Objective To investigate the relatingship between leptin receptor gene Gln223Arg polymorphism and obstructive sleep apnea hyponea syndrome (OSAHS) in Han population in Southwest China. Methods Two hundred and fifteen cases of subjects (including 116 cases in OSAHS group and 99 cases in control group) were selected in Han population in Southwest China. Polymerase chain reaction (PCR) was used to analyse Gln223Arg leptin receptor gene polymorphism. The levels of serum LEP and TI were determined by double antibody sandwich enzyme-linked immunosorbent assay (ELISA). Simultaneous determination of body mass index (BMI) and neck circumference (NC) and waist circumference (WC) were conducted. Results In the OSAHS group, the leptin receptor gene polymorphism Gln223Arg GG, AA and GA genotype frequency was 0.854, 0.017 and 0.129, respectively. G allele and A allele frequency frequency was 0.918 and 0.082, respectively. In the control group, leptin receptor gene polymorphisms Gln223Arg GG, AA and GA genotype frequency was 0.840, 0.020 and 0.14,respectively. G allele and A allele frequency was 0.90 and 0.10, respectively.
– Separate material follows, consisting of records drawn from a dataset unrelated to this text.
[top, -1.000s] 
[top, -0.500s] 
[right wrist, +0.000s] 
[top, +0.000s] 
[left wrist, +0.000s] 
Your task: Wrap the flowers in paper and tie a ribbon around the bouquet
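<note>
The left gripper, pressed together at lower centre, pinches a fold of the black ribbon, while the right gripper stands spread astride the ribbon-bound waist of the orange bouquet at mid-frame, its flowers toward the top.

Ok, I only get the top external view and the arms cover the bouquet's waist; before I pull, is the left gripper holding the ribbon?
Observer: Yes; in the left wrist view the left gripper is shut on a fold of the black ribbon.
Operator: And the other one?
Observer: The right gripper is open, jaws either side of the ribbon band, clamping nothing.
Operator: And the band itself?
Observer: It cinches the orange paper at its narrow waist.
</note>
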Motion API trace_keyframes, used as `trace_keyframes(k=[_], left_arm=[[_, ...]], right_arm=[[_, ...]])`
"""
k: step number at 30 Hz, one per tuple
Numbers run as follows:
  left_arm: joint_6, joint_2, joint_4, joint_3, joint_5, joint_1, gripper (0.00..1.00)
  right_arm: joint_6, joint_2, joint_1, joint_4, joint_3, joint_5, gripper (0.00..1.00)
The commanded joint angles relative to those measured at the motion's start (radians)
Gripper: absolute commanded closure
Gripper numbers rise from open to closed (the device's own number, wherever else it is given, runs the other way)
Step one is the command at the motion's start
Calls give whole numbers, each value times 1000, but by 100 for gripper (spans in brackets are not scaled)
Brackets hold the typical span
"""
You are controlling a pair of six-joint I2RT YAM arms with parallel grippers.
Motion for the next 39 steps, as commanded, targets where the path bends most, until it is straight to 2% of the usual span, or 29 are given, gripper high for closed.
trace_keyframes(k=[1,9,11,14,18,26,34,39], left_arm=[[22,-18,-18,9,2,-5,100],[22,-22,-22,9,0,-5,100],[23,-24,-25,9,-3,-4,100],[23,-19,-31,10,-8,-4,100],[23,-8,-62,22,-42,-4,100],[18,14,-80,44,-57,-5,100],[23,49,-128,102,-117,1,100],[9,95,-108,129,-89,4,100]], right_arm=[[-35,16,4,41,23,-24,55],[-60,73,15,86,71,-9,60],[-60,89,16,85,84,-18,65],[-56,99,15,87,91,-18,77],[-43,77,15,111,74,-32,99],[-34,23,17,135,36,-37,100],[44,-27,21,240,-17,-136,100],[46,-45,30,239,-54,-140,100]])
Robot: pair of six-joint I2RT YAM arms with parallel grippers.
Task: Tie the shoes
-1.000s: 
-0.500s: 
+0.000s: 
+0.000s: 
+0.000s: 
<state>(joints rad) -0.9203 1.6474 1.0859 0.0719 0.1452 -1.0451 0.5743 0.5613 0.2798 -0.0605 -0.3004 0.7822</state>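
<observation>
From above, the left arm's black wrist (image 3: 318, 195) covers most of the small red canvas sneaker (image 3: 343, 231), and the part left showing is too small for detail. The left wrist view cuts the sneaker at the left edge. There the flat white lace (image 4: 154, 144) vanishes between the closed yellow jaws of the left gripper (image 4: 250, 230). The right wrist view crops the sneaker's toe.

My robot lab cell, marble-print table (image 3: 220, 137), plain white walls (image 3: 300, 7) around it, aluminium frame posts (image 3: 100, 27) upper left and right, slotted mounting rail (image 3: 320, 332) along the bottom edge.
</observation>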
Genotype frequencies of the two groups were not statistically significant (χ2=0.784, P>0.05). There were differences in BMI, WC and NC between the OSAHS patients with GG and the OSAHS patients with (GA+AA) genotype (P<0.05), but no difference was found in LEP and TI levels (allP>0.05). In control, mild, moderate and severe OSAHS group, the levels of serum LEP and TI were increased gradually, and the difference was statistically significant (allP<0.05). Conclusions Gln223Arg leptin receptor genotype polymorphisms may be involved in obesity, but they have no relationship with the incidence of OSAHS in Han population in Southwest China. In OSAHS patients, Gln223Arg polymorphism has no relationship with LEP or TI. Patients with OSAHS have hyperleptinemia and hyperinsulinemia.